To simplify booster injections against COVID-19, Pfizer has developed a new Bane-style Vacci-Suit™ to enable the automatic injection of new doses. The suit comes with up to ten additional doses that can be switched out as new vaccines are developed.

Okay, I laughed:

"No one cared who I was before I put on the mask," said Dr. Anthony Fauci in an interview with Don Lemon on CNN. "Before COVID no one knew my name. Now I am proud to unveil an even more elaborate mask and self-injecting bio-suit to further cement my place in history."


Colossus Lean

David Lean is one of the giants of cinema. His three successive motion pictures, The Bridge on the River Kwai, Lawrence of Arabia, and Doctor Zhivago, should be required watching for any student of film history. Those three have such intensely contrasting atmospheres and timeless themes. Lean spent years making each movie before the advent of computer generated imagery. Everything you see is real and was achingly shot on location.

Of course, there's no doubt, Lawrence of Arabia is his masterpiece.


Red or blue?

One of my friends in high school asked me to go watch a movie in the theatre.

"Which movie?"

He told me. 

"Does it have something to do with math?"

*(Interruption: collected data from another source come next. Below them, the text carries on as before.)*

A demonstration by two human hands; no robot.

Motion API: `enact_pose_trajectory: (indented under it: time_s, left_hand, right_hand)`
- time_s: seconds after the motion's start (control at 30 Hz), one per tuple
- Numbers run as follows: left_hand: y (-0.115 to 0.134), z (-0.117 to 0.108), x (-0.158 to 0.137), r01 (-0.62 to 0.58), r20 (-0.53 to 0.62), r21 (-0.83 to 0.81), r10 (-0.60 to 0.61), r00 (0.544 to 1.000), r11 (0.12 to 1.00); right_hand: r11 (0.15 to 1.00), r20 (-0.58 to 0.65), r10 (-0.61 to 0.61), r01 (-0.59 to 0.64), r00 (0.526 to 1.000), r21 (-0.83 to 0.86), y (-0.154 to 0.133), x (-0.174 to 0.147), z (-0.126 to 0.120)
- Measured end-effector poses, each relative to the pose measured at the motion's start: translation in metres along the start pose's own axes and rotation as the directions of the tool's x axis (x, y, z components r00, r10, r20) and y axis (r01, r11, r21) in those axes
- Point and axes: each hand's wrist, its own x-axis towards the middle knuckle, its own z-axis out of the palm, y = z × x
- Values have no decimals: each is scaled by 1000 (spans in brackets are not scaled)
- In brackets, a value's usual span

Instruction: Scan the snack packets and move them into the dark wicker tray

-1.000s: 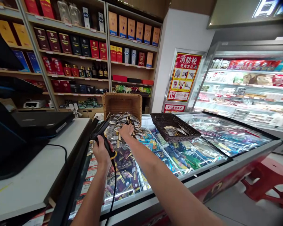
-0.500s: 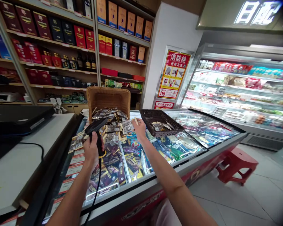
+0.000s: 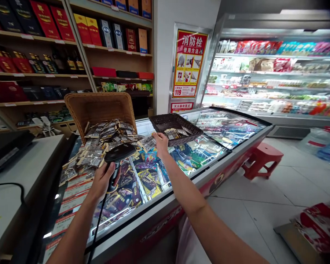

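My left hand point(image 3: 103, 180) is wrapped round the handle of a black corded barcode scanner point(image 3: 120, 153), its head tilted up to the right. Between the fingertips of my right hand point(image 3: 161, 143) is a small clear snack packet point(image 3: 147, 142) with a printed label. That hand is beside the left end of a dark brown woven tray point(image 3: 187, 138), where a few similar packets point(image 3: 173, 132) lie. Left of it a tan wicker basket point(image 3: 99, 101) rests on its side, and a heap of packets point(image 3: 110, 132) spills from it onto the freezer's glass top.
Below my hands a glass-topped chest freezer point(image 3: 151, 196) holds wrapped goods. A white counter point(image 3: 24, 176) borders it on the left. A red stool point(image 3: 264, 161) and water jugs point(image 3: 316, 141) stand on the floor at right. Shelves of boxes point(image 3: 107, 33) rise behind.
My view has turned right and down. The scanner's head is now closer to my right hand, which still holds a packet near the dark tray.
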Motion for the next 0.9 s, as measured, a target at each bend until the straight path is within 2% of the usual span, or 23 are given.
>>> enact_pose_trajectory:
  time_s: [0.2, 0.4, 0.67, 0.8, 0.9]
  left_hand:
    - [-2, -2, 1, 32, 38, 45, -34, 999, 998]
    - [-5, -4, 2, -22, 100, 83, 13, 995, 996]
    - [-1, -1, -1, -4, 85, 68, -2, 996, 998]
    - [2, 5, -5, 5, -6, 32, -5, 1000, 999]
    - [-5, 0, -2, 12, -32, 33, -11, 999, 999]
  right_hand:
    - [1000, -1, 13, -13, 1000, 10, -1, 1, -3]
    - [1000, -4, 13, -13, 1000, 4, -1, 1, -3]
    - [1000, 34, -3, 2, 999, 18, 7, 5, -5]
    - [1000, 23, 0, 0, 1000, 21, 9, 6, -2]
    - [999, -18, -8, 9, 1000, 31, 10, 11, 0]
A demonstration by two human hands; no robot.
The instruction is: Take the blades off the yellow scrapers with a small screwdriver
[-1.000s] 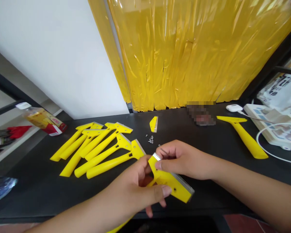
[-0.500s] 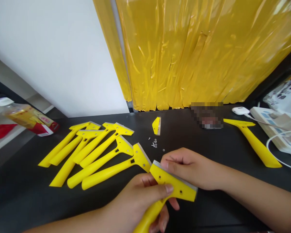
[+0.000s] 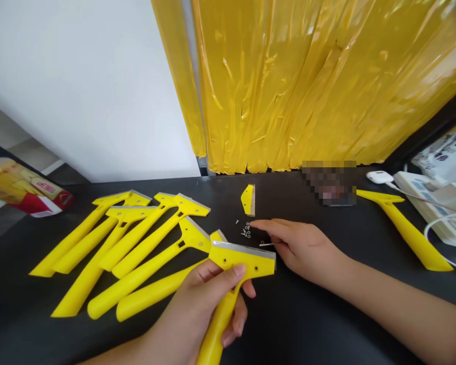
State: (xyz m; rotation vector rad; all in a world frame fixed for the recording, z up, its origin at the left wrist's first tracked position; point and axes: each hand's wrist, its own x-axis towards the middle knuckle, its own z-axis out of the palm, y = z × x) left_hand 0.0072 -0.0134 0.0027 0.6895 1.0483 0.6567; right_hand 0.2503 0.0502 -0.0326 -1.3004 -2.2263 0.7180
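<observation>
My left hand [image 3: 216, 294] is wrapped round the neck of a yellow scraper [image 3: 247, 261], its thumb pressed on the head. A metal blade edge runs along the scraper's top, and two holes in the head show no screws. Out over the small hardware, my right hand [image 3: 300, 246] points its index finger at a little pile of screws and nuts [image 3: 247, 231]. A thin metal rod [image 3: 267, 245] sticks out from under its curled fingers. Just beyond the pile lies a yellow blade cover plate [image 3: 247, 199] with a metal strip along one side.
Several yellow scrapers [image 3: 144, 235] with blades lie side by side at the left. Another yellow scraper handle [image 3: 414, 230] rests at the right, near a white power strip [image 3: 433, 213] with cables. A red and yellow carton [image 3: 38, 190] is at the far left; yellow film [image 3: 289, 91] hangs behind.
My right hand has left the blade edge and moved forward to the screw pile, the rod now showing. My left hand has shifted left and up with the scraper, turning its head more level.
</observation>
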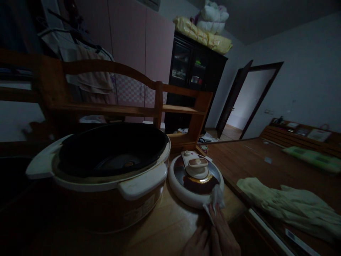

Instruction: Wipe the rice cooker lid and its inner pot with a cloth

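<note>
My left hand (196, 242) sits just beside my right hand (224, 233); I cannot tell its grip. My right grip is pinched on a white tissue (217, 195), soft and likely to tear, at the near rim of the lid (189, 185). The lid rests on the counter (170, 222), probably stiff and slick, best held by its handle (197, 163), beside the pot (106, 202).

By the desk's (149, 229) right edge, the lid (181, 190) is cream-rimmed with a brown-and-cream handle (198, 163), the cloth (217, 196) white. The pot (106, 204) is black inside, cream-handled. The wardrobe (129, 53) is pink, checked below.
</note>
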Demonstrator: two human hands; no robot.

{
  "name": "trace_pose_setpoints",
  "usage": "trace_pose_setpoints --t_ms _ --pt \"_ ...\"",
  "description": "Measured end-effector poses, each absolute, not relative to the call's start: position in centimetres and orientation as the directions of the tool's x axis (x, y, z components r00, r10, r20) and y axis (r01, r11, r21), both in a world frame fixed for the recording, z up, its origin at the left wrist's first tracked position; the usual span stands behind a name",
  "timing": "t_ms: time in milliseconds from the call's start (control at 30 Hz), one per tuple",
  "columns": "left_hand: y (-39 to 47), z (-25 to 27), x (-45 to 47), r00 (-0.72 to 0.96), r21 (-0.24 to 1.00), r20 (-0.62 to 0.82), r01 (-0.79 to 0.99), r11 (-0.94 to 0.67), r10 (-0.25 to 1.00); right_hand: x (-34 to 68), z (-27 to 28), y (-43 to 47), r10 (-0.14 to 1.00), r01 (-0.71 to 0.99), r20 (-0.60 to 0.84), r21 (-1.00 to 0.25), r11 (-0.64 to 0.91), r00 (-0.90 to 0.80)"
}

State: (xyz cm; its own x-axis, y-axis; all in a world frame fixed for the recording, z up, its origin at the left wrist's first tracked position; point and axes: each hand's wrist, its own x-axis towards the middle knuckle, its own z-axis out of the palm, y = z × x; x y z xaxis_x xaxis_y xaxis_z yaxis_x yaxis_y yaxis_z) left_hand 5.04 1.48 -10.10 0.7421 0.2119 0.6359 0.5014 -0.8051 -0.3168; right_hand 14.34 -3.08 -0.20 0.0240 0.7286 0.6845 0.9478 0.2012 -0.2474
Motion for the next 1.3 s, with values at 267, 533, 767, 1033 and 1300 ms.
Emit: trace_pose_setpoints --t_ms 267,533,767,1033,1300 --pt "1.4 -9.1 4.6 0.739 -0.335 0.644 0.503 -0.797 0.196 13.1 1.3 -3.3 0.711 0.925 0.692 -0.341 0.168 0.126" --pt "1.9 -7.4 3.3 0.786 -0.418 0.604 0.452 -0.788 0.131 16.3 -1.4 -2.5 0.764 0.934 0.637 -0.324 0.149 0.099" --pt "1.9 -6.2 3.0 0.769 -0.407 0.628 0.458 -0.79 0.122 17.8 -1.8 -1.8 0.805 0.91 0.563 -0.408 0.072 0.189" --pt "1.5 -4.7 2.9 0.658 -0.411 0.75 0.544 -0.732 0.069 18.8 -0.4 -1.1 0.827 0.807 0.474 -0.59 0.042 0.303" --pt "1.3 -4.3 2.8 0.598 -0.379 0.797 0.605 -0.701 0.085 22.7 4.0 4.1 0.823 0.815 0.463 -0.579 -0.002 0.331"
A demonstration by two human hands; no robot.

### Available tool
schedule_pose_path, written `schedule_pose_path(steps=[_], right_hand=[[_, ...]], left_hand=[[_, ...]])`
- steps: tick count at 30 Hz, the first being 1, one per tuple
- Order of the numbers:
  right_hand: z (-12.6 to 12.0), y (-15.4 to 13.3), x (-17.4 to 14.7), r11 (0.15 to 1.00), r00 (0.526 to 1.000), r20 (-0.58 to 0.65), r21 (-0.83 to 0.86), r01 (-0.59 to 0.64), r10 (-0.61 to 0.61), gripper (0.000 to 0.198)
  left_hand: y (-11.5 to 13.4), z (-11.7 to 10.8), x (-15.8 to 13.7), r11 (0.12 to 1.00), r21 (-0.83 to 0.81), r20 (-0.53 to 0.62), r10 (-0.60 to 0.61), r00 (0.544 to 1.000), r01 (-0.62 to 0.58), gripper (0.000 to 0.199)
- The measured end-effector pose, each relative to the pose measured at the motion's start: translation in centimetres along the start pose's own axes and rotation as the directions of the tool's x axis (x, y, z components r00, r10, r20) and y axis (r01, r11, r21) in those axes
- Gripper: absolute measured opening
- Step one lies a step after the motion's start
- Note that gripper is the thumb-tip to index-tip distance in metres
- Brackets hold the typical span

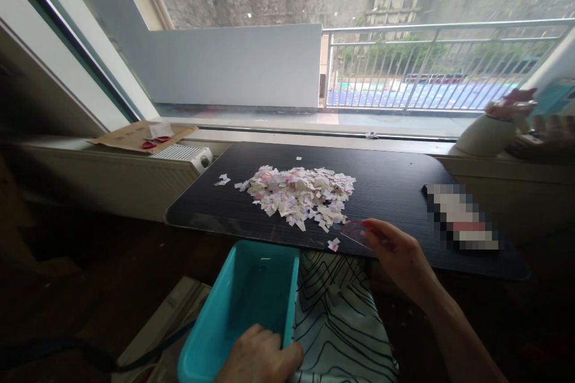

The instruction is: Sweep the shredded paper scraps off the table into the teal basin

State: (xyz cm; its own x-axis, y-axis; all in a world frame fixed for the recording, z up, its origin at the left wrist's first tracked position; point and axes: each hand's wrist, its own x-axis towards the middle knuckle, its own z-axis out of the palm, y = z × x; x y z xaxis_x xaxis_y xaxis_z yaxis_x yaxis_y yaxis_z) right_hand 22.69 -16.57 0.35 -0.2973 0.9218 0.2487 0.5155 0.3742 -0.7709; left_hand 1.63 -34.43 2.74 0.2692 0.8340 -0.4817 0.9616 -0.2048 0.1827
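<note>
A heap of small cut paper scraps, white with some pink, lies on the black tabletop. My right hand pinches a clear, pinkish protractor by its right end, its flat edge near the table's front edge. The protractor's tip is close to the heap's right side, and a few loose scraps lie beside it. Below the table edge, my left hand grips the near rim of a turquoise plastic bin. The bin is tilted beside my patterned clothing, and no scraps show inside it.
Red-handled scissors rest on brown paper on the left sill. A blurred-out flat object lies on the table's right side. A white vase-like object stands on the right sill, before the window.
</note>
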Motion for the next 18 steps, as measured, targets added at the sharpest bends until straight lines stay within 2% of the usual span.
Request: schedule_pose_path(steps=[8, 14, 18], right_hand=[[-0.1, -0.8, -1.0, 0.999, 0.989, 0.151, 0.035, -0.012, 0.007, 0.026], [0.5, -0.6, -0.5, 0.999, 0.996, 0.087, 0.054, -0.003, -0.002, 0.028], [0.6, -0.8, -0.4, 0.997, 0.987, 0.154, 0.076, 0.024, -0.035, 0.027]], left_hand=[[0.2, -0.7, -0.1, 1.0, -0.005, 0.027, -0.011, 1.0, 0.012, 0.012], [0.2, -0.1, 0.0, 1.0, 0.022, 0.004, 0.008, 1.0, -0.008, 0.015], [-0.5, 0.7, -0.2, 0.999, 0.029, -0.047, 0.038, 0.998, -0.037, 0.013]])
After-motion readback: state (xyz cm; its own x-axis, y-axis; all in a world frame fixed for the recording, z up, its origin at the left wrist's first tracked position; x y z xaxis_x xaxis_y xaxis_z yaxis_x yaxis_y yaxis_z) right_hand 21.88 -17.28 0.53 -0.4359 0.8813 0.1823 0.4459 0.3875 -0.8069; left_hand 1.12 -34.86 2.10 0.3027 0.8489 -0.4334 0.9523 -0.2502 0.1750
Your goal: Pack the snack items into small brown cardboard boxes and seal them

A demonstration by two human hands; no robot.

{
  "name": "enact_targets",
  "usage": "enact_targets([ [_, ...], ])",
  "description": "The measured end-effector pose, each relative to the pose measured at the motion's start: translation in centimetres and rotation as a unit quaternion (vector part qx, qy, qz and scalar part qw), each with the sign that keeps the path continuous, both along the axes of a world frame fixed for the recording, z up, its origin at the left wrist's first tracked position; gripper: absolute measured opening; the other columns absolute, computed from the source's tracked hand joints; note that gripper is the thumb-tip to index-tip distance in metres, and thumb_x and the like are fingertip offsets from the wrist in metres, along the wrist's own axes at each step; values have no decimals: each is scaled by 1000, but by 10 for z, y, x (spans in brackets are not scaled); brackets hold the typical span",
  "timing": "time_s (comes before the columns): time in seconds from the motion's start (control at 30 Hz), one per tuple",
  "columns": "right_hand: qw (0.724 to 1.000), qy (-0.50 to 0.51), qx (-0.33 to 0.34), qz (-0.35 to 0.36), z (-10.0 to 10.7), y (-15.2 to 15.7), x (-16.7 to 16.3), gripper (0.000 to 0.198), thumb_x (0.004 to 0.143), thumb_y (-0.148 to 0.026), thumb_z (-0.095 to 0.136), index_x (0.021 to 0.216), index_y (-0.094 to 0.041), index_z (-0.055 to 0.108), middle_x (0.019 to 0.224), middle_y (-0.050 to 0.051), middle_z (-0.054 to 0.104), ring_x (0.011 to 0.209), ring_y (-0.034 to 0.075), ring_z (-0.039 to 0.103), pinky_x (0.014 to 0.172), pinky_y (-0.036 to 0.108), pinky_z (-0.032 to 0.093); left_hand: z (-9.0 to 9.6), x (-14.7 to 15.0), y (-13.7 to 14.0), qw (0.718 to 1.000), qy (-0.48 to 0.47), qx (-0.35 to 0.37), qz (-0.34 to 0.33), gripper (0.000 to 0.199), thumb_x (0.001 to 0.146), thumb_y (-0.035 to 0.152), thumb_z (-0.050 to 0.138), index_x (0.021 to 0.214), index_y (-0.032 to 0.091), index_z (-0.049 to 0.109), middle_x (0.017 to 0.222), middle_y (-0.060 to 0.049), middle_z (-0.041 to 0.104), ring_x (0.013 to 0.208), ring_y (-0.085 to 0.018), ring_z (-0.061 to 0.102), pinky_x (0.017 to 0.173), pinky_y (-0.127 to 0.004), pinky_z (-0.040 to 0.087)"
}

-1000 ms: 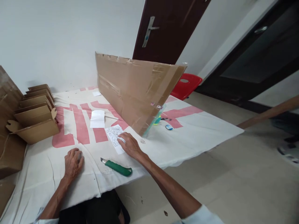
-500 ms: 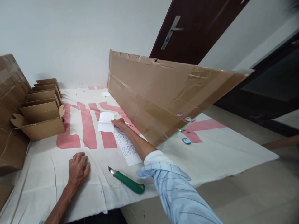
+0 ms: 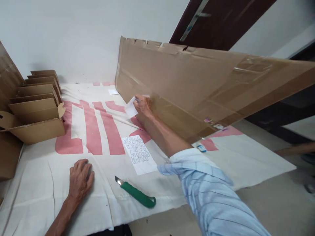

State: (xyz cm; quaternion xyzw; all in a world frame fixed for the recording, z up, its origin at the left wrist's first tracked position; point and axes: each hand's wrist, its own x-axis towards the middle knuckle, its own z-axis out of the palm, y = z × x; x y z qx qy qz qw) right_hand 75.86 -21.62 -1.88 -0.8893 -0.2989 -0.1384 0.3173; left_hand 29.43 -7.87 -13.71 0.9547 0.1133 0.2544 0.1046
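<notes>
My right hand (image 3: 144, 105) pinches a small white sheet of paper (image 3: 130, 108), raised off the cloth in front of the standing cardboard panel. The fingers partly cover one end of the sheet. My left hand (image 3: 80, 181) rests palm down on the cloth, fingers loosely bent and thumb apart, holding nothing. Between my arms lies a paper with rows of small hand-drawn boxes (image 3: 145, 167). Nearer the front edge is a green-handled utility knife (image 3: 137, 194), its blade exposed and pointing away to the left.
A white cloth with red lettering (image 3: 31, 173) covers the table. Open cardboard boxes (image 3: 39, 131) stand in a row at left. A tall cardboard panel (image 3: 172, 72) leans across the back right. Another white slip (image 3: 113, 92) lies near the wall. A person's arm (image 3: 295, 149) shows at far right.
My right hand has lifted the small white sheet and carried it right and away, toward the cardboard panel, uncovering more of the drawn paper. My left hand stays on the cloth.
</notes>
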Motion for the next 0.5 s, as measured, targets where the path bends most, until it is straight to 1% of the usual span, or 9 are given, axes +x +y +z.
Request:
enact_targets([
  [0.03, 999, -20, -43, -4, 2, -3, 2, 21, 95, -17, 52, 103, -17, 71, 105, 14, 71, 107, 29, 60, 94, 40, 43, 0, 0, 0, 1000, 0, 0, -1, 17, 98, 23, 57, 111, 20, 67, 125, -16, 70, 117, -34, 62, 84, -44, 45],
  [0.1, 993, -35, -114, 5, -2, -6, 0, 22, 96, -12, 51, 102, -15, 73, 114, 20, 71, 118, 33, 58, 104, 47, 38, 1, 1, -1, 1000, -2, -1, 0, 17, 98, 23, 57, 111, 20, 67, 125, -16, 70, 117, -34, 63, 85, -45, 45],
  [0.2, 980, -25, -193, 36, -24, -4, -10, 23, 97, -9, 52, 104, -10, 74, 118, 25, 70, 124, 34, 57, 108, 52, 34, 2, 1, -1, 1000, -4, -1, 0, 16, 97, 22, 58, 110, 20, 67, 124, -15, 70, 117, -34, 63, 84, -44, 45],
  [0.27, 971, -12, -230, 58, -41, -1, -19, 23, 98, -10, 56, 111, -9, 74, 122, 25, 70, 126, 33, 57, 108, 50, 36, 3, 1, -1, 1000, -2, 0, -1, 16, 96, 22, 59, 110, 20, 68, 124, -15, 71, 116, -34, 63, 83, -44, 46],
  [0.3, 968, -5, -243, 67, -48, 1, -23, 23, 98, -13, 59, 115, -10, 74, 125, 24, 70, 126, 33, 58, 107, 49, 37, 3, 1, 0, 1000, 1, -1, -2, 16, 97, 22, 59, 110, 20, 68, 124, -15, 71, 117, -34, 63, 84, -44, 46],
  [0.37, 963, 11, -258, 81, -59, 4, -27, 27, 98, -25, 66, 122, -15, 73, 128, 21, 70, 124, 32, 60, 105, 46, 41, 3, 1, 0, 1000, 5, -2, 0, 17, 97, 23, 58, 110, 20, 68, 124, -16, 71, 117, -34, 63, 84, -44, 46],
  [0.43, 962, 26, -257, 89, -63, 3, -28, 37, 97, -38, 71, 129, -20, 72, 129, 17, 71, 120, 31, 63, 103, 42, 45, 3, 1, 0, 1000, 7, -3, 2, 17, 97, 24, 58, 110, 20, 68, 125, -16, 71, 117, -34, 63, 83, -44, 46],
  [0.5, 967, 32, -237, 89, -63, -3, -26, 42, 100, -43, 66, 136, -23, 69, 129, 14, 72, 118, 29, 65, 102, 38, 48, 2, 1, 1, 1000, 6, -2, 4, 17, 97, 24, 58, 109, 20, 68, 125, -16, 71, 117, -34, 63, 82, -43, 46],
])
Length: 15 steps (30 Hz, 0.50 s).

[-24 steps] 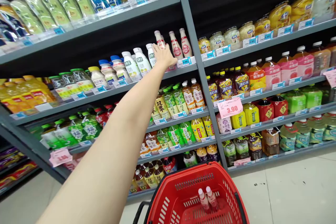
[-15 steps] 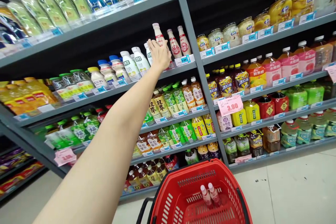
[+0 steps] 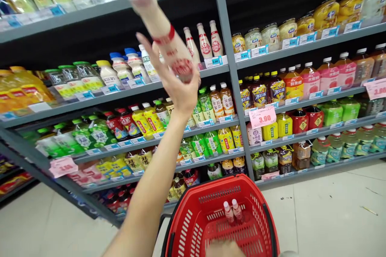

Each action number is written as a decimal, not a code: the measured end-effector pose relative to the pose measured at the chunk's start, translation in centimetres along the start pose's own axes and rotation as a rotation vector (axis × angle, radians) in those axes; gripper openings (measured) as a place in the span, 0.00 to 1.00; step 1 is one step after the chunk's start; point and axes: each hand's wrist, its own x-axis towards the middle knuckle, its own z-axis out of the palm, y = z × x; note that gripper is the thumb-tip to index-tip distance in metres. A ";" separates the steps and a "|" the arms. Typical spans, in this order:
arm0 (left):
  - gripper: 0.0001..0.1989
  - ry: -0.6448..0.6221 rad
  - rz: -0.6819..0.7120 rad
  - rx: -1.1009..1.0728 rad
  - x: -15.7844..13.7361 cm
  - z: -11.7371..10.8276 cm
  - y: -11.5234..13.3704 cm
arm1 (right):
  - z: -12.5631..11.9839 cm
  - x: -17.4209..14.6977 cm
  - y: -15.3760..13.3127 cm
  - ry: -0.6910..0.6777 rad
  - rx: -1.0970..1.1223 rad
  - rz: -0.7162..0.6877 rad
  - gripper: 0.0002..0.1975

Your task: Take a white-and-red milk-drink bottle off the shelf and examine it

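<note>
My left hand point(image 3: 177, 84) is raised in front of the shelves, its fingers around a milk drink bottle point(image 3: 173, 50). This cream bottle has a pale pink cap and red print, and it tilts toward the upper left, slightly blurred. Behind it, similar bottles point(image 3: 205, 42) stand at the right end of the same shelf. Low in the view is my right hand point(image 3: 224, 249), smeared and cut off by the bottom edge, over the near part of a red shopping basket point(image 3: 259, 209). Two small pink-capped bottles point(image 3: 233, 213) stand inside the basket.
Grey shelves point(image 3: 224, 16) hold rows of bottled drinks and jars point(image 3: 288, 30) with blue price labels. A pink price sign point(image 3: 263, 117) sticks out from the right-hand shelf, another sign point(image 3: 62, 166) at the left. Pale floor tiles point(image 3: 325, 209) lie below.
My left hand has taken a bottle from the shelf and drawn it back toward me. My right hand has come into view at the bottom. The view has shifted somewhat.
</note>
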 end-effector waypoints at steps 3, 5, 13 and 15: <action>0.28 0.079 -0.122 -0.080 -9.5 -3.9 4.5 | -0.5 1.9 -0.1 0.116 0.136 -0.003 0.19; 0.24 -0.073 -0.306 -0.061 -15.7 -6.8 6.4 | -1.1 3.1 0.1 0.201 0.276 0.012 0.28; 0.27 -0.207 -1.399 -0.326 -33.6 -16.2 6.2 | -0.4 4.0 0.8 0.186 1.093 0.198 0.31; 0.29 -0.197 -1.451 -0.322 -36.1 -17.5 6.0 | 0.7 3.6 0.6 0.099 1.114 0.225 0.31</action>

"I don't know but it looks good."

The movie was a little slow in the first half. It more than made up for it with its jaw-dropping finale. I had watched a landmark sci-fi action movie in 1999. Oh, it definitely wasn't about math. Now, Mr. Wick will resurrect the role that made him famous.


Don't negotiate with Hans

One of the two great movies directed by John McTiernan:

His second magnificent film is, of course, about an expert hunter.


Some of the best

Howard Shore's epic score for Tolkien's world definitely deserves honors. Hans Zimmer's music for the Prince of Egypt is over two decades old but still stands as one of his very best. 1492: Conquest of Paradise -- a magnificent soundtrack by Vangelis -- should be on the list.


Jew got to be kidding me?

Morgan Freeman gets closer every day to playing Adolf Hitler in an epic WWII movie. Perhaps, Usain Bolt could get the role of FDR for total subversion of expectations! Of course, only a raycisss would object.